- Work item
Reproduce the first line of the material below and each line after it, exactly, through the line containing "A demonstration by", and give nothing more.
══ Stored data ══
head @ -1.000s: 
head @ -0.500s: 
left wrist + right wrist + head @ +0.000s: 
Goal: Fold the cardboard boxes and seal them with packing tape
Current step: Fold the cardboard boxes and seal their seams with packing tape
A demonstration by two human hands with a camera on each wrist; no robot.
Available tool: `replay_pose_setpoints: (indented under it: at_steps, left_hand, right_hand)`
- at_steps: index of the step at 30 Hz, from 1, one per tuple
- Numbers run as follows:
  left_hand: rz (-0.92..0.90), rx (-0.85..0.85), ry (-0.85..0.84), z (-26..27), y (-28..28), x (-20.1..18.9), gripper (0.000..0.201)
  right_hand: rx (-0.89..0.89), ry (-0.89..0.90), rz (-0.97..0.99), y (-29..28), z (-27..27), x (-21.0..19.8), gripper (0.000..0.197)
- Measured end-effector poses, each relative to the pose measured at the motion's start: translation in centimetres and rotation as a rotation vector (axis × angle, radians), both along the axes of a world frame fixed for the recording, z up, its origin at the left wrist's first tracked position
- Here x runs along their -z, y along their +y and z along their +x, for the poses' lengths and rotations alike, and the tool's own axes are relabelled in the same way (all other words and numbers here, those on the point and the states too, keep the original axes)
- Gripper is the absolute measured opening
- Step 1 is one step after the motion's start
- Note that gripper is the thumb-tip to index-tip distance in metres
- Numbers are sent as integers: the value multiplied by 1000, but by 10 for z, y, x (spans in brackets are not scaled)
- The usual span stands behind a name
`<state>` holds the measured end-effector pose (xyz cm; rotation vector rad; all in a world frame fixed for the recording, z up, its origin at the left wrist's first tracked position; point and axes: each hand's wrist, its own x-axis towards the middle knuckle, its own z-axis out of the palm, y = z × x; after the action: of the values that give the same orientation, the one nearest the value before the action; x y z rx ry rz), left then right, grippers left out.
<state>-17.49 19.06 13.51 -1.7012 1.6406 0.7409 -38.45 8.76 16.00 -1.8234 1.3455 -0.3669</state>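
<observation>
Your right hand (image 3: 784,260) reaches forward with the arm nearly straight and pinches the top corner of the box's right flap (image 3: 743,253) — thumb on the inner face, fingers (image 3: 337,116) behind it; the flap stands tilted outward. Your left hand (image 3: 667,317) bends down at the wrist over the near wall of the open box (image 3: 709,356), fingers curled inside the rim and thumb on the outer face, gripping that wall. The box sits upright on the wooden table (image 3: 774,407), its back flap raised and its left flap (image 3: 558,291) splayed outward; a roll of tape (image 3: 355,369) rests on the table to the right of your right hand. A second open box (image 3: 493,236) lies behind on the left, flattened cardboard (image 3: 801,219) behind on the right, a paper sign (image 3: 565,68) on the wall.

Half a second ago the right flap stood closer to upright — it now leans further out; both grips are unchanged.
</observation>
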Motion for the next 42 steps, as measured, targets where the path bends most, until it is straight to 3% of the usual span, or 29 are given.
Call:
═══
- Task response
head @ -1.000s: 
head @ -0.500s: 
left wrist + right wrist + head @ +0.000s: 
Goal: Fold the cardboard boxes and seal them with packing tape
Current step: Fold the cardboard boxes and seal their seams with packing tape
A demonstration by two human hands with a camera on each wrist; no robot.

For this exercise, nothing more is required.